TLDR: We can allow encryption keys to be rotated by just publishing new keys to an append-only unencrypted array in the private data tree, and trusting the sender to cooperate and pick the latest one they can see.
Encryption keys are currently enshrined in the protocol and embedded into each address, meaning they cannot be rotated. This means that, while a user can freely rotate their signing keys (assuming their account contract allows it), they cannot rotate the encryption keys. So if the encryption keys are compromised, users have to fully migrate to a new account in order to regain privacy of their operations.
Rotating encryption public keys seems to be a similar problem to upgrading contract implementations: both encryption public keys and implementation addresses are pieces of data that need to be read by multiple users within private executions, and both change sporadically.

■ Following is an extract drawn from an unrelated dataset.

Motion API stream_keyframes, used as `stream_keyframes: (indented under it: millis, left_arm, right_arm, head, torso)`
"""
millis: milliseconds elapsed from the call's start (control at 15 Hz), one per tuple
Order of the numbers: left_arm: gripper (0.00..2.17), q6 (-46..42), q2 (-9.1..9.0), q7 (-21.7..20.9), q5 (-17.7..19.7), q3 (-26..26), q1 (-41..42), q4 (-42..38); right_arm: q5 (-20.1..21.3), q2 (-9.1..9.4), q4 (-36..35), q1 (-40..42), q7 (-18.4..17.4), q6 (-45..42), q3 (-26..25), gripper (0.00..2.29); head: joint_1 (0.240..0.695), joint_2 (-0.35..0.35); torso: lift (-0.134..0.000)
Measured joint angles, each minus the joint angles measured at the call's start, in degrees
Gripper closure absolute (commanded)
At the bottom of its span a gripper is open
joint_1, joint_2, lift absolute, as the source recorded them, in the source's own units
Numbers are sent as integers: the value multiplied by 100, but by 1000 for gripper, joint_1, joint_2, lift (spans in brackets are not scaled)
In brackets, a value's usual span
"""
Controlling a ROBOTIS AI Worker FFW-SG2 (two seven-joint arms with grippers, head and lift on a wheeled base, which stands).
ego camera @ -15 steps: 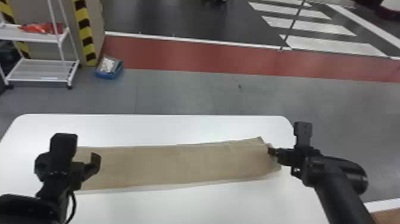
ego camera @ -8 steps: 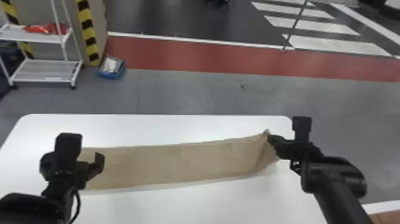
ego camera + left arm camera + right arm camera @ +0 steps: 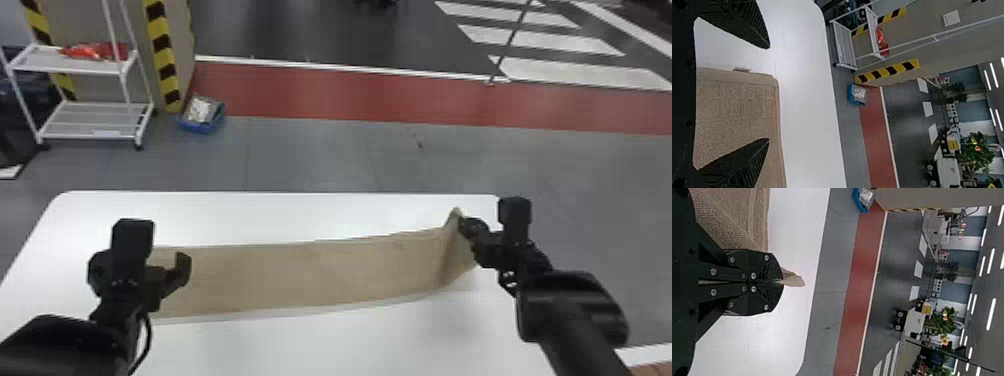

However, there’s a major difference: we don’t need to enforce that the value read for an encryption public key is the latest one. This seems counter-intuitive, since it allows a malicious sender to use a discarded (and possibly compromised) encryption public key. But this doesn’t open the door to any new attacks: a malicious sender can also just publicly disclose the information they’ve encrypted for the recipient, and anyone can verify the disclosure is correct by re-encrypting the data and checking it matches the emitted encrypted note. So, given the privacy of a note already depends on the cooperation of the note sender, we can assume that they will cooperate and use the latest encryption public key available for a recipient.
This means we can now store encryption public keys in an unencrypted append-only structure backed by the private data tree. A sender needs to prove they’ve used an encryption public key present in the private data tree, which we can easily do, but they don’t need to prove it’s the latest one.
Alternatively, we can use the slow updates tree for this as well, which will enforce that the sender uses the latest encryption key, though it comes with the drawbacks described here.
Implementing this would require changing the
get-public-key function from Aztec-nr. Today, the oracle call returns the fixed public key for a given address, and then the circuit verifies that it can be re-hashed (along with the partial-address) back into the input address.
Now, the oracle would have to return either the same value, or a value read from the private data tree, which would require a read request to a standardised location in the tree, such as
hash(address, pub-key-index, pub-key-domain-separator).
To support this, we need to add a concept of “public” private notes. In other words, notes that are emitted unencrypted and commited to the private data tree.
While nothing in the protocol prevents it, we need to add APIs for doing this from Aztec-nr. We also need to tweak the note processing service so it recognises these unencrypted notes and tracks them as if trial-decryption had been successful.
While rotating the encryption public key is good, rotating the nullifier secret can lead to double-spends, since a user would be able to generate fresh nullifiers for notes already consumed. This means that, in order to allow for the nullifier key to be rotated, then we need to include a reference to a specific nullifier key within a note, and have the circuit verify that the nullifier is emitted using that specific key. This binds a specific nullifier key to each note, which also makes it easier for the note processing service to identify when a note was spent.
However, this means that if a nullifier private key is compromised, then the user loses privacy over the spending of all notes already created, even if they rotate the nullifier private key. This seems an acceptable compromise.
Another issue in this approach is that now there is an impact if a malicious sender chooses an outdated compromised public key. While the malicious sender today can leak the information they’ve encrypted, they could not identify when that note was spent. However, if they encrypt the note with a reference to a nullifier key that’s been compromised, then the spending of the note is leaked as well. This means there is a consequence if the sender is not enforced to use the latest key.
Both of the issues above could be mitigated by adding a flow to rotate nullifiers in notes: a user should be able to send a tx that just consumes a note and recreates it under the new nullifier secret. However, this requires each individual contract to support it, via an external function similar to the current
compute_note_hash_and_nullifier. Alternatively, the second issue can be solved by just using the slow updates tree, which enforces usage of the latest keys.
Note that this discussion is orthogonal to whether we abstract away encryption or not. Even if we implement an efficient way to catch “reverts” in private executions and allow account contracts to expose an
encrypt_note_for_memethod, the problem remains of where the public key used in that function is stored.